MIT researchers developed an algorithm that tells robots where the humans around them are headed. The trajectory-prediction tool may help humans and robots work together in a factory or home settings.
The new algorithm accurately aligns partial trajectories in real time. It allows the motion predictors to accurately anticipate the timing of a person’s motion.
When the team applied the new algorithm to the BMW factory floor experiments, they found that, instead of freezing in place, the robot simply rolled on and was safely out of the way by the time the person walked by again.
“This algorithm builds in components that help a robot understand and monitor stops and overlaps in movement, which is a core part of human motion,” says Julie Shah, associate professor of aeronautics and astronautics at MIT. “This technique is one of the many ways we’re working on robots better understanding people.”
Back in 2018, in response to the factory floor setting, the team of MIT and auto manufacturer BMW built a robot in rails, designed to deliver parts between work stations. The robot was programmed to stop momentarily if a person passed by. However, it was found that the robot would often freeze in place, overly cautious, long before a person had crossed its path. And if it happened in a real manufacturing setting, such unnecessary pauses could accumulate into significant inefficiencies.
The robot’s trajectory alignment algorithms could reasonably predict where a person was headed, but it couldn’t anticipate how long that person spent at any point along their predicted path.
The new algorithm is inspired by the algorithms of music and speech processing, which are designed to align two complete time series or sets of related data. Researchers used a similar alignment algorithm to sync up real-time, and previously recorded measurements of human motion, to predict where a person will be.
However, human motion can be messy and highly variable, when compared to music or speech. Also, one person can move a bit differently each time while doing the same task repeatedly.
The project lead and graduate student, Przemyslaw “Pem” Lasota says that a solely distance-based algorithm (like the existing one) can get easily confused in certain common situations.
New “partial trajectory” algorithm aligns segments of a person’s trajectory in real-time with a library of previously collected reference trajectories. Most importantly, it aligns trajectories in both distance and timing, and in so doing, is able to accurately anticipate stops and overlaps in a person’s path.
“Say you’ve executed this much of motion,” Lasota explains. “Old techniques will say, ‘this is the closest point on this representative trajectory for that motion.’ But since you only completed this much of it in a short amount of time, the timing part of the algorithm will say, ‘based on the timing, it’s unlikely that you’re already on your way back, because you just started your motion.’”
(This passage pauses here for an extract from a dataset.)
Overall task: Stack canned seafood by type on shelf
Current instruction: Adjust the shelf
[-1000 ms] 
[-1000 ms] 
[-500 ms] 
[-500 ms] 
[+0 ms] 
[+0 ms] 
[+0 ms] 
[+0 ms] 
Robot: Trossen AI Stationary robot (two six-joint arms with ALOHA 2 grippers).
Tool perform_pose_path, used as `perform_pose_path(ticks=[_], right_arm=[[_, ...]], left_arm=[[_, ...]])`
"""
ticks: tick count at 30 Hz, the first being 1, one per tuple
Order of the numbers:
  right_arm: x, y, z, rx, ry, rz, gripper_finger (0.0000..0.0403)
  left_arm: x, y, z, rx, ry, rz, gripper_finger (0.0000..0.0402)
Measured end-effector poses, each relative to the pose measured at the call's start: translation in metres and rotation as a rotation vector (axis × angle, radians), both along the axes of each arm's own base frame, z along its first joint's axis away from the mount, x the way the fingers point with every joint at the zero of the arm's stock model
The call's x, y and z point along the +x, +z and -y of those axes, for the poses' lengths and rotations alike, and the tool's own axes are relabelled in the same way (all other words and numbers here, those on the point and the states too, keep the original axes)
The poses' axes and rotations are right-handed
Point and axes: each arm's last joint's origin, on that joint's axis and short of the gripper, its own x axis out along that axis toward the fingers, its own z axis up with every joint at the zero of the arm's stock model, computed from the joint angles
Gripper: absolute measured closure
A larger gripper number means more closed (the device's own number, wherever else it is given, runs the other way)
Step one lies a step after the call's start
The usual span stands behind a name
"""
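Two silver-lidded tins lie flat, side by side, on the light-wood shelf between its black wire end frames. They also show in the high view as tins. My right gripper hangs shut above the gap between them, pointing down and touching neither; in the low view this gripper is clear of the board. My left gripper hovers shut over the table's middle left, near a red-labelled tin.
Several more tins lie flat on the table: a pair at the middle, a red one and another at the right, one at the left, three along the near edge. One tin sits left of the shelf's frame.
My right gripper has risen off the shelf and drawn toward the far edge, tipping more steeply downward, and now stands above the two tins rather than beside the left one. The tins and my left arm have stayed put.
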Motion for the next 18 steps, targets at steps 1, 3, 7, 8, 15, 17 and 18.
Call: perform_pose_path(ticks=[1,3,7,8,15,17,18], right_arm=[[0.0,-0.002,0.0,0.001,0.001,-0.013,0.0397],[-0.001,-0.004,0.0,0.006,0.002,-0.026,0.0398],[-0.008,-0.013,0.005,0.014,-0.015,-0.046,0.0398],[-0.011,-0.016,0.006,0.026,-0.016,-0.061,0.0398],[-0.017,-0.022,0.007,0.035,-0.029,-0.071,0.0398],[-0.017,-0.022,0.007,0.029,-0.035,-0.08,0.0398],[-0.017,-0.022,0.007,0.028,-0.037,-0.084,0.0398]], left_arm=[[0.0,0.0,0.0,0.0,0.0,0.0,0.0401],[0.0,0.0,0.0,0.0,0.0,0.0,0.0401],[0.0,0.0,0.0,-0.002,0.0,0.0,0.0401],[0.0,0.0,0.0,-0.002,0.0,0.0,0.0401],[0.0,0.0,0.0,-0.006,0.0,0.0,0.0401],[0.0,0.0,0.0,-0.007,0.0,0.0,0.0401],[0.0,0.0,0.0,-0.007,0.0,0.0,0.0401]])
The team tested the algorithm on two human motion datasets. In the first one, a person intermittently crossed a robot’s path in a factory setting. And another in which the group previously recorded hand movements of participants reaching across a table to install a bolt that a robot would then secure by brushing sealant on the bolt.
What’s important is, the teams’ algorithm was able to make better estimates of a person’s progress through a trajectory for both the datasets compared with two commonly used partial trajectory alignment algorithms.
Furthermore, the team found that when they integrated the alignment algorithm with their motion predictors, the robot could more accurately anticipate the timing of a person’s motion. Also, they found that the robot was less prone to freezing in place in the factory floor scenario. In fact, it smoothly resumed its task shortly after a person crossed its path.
Shah says the algorithm will be a key tool in enabling robots to recognize and respond to patterns of human movements and behavior. Ultimately, this can help humans and robots work together in structured environments, such as factory settings and even, in some cases, the home.
“This technique could apply to any environment where humans exhibit typical patterns of behavior,” Shah says. “The key is that the [robotic] system can observe patterns that occur over and over so that it can learn something about human behavior. This is all in the vein of work of the robot better understand aspects of human motion, to be able to collaborate with us better.”
This research was funded, in part, by a NASA Space Technology Research Fellowship and the National Science Foundation.
Shah and her colleagues will present their results this month at the Robotics: Science and Systems conference in Germany.